Problem description —
Your answer must be a word-for-word copy of the listing, with all pictures excluded.

■ ■ ■ ■

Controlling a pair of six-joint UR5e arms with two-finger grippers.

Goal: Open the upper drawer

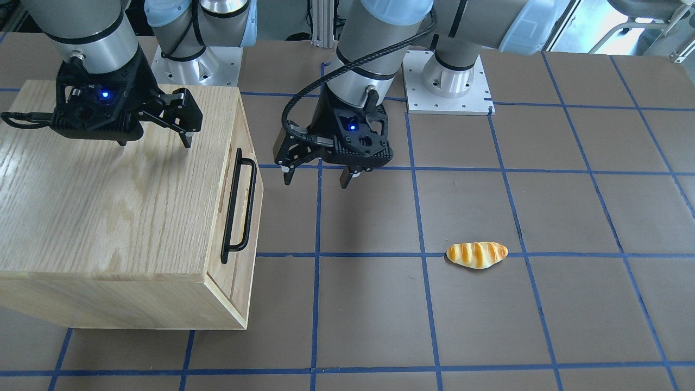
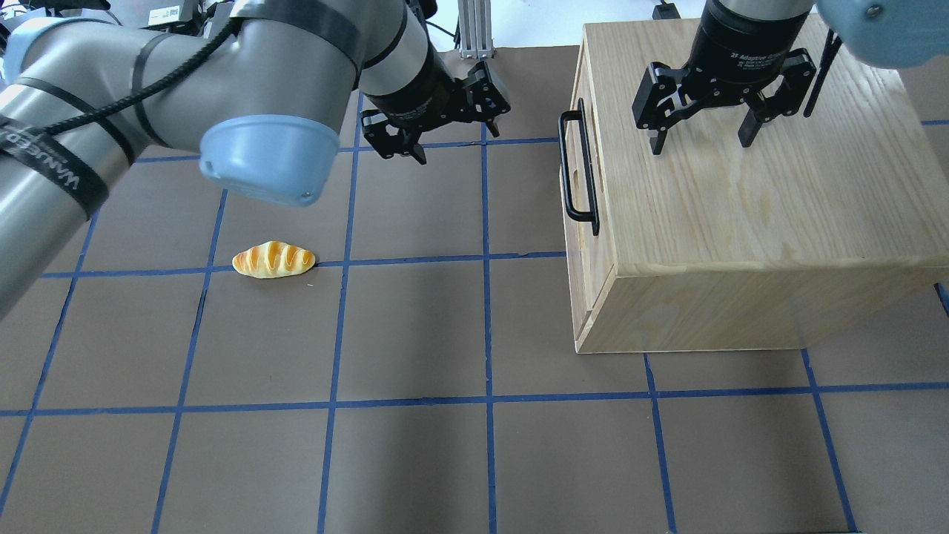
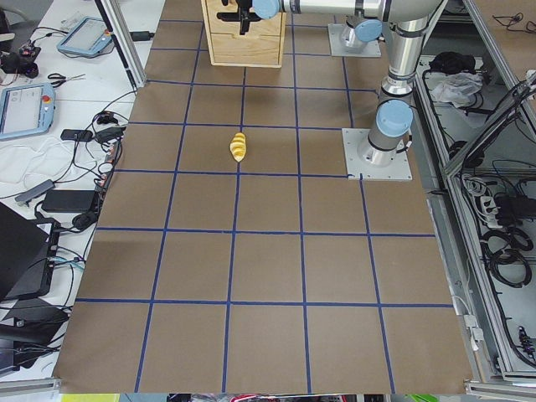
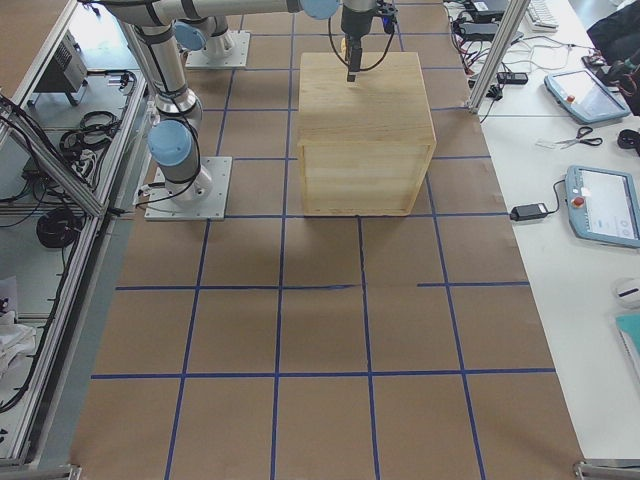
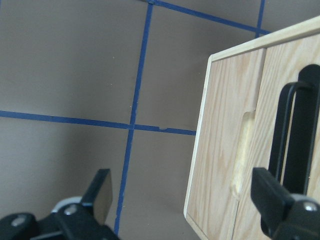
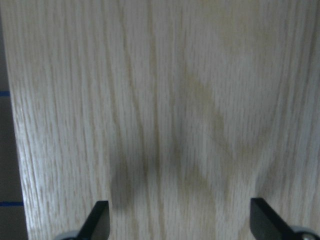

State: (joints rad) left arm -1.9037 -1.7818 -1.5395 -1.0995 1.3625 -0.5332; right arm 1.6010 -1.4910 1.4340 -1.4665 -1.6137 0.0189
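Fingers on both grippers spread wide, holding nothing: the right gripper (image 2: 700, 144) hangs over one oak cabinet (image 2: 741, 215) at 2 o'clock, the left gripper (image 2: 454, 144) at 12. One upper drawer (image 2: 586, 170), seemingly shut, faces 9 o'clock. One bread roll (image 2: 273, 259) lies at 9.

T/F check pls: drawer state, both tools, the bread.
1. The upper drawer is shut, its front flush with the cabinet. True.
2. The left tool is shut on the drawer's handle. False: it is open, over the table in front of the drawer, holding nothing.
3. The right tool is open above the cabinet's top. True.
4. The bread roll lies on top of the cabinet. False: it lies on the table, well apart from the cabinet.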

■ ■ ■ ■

Result for this task —
Controlling a pair of six-joint UR5e arms with two-finger grippers.

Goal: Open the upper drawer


State: (joints rad) left arm -1.9037 -1.7818 -1.5395 -1.0995 1.3625 -0.5332; right arm 1.6010 -1.4910 1.4340 -1.4665 -1.6137 0.0189
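Fingers on both grippers spread wide, holding nothing: the right gripper (image 2: 700, 144) hangs over one oak cabinet (image 2: 741, 215) at 2 o'clock, the left gripper (image 2: 454, 144) at 12. One upper drawer (image 2: 586, 170), seemingly shut, faces 9 o'clock. One bread roll (image 2: 273, 259) lies at 9.

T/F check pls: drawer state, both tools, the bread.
1. The upper drawer is shut, its front flush with the cabinet. True.
2. The left tool is shut on the drawer's handle. False: it is open, over the table in front of the drawer, holding nothing.
3. The right tool is open above the cabinet's top. True.
4. The bread roll lies on top of the cabinet. False: it lies on the table, well apart from the cabinet.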

This exercise is now done.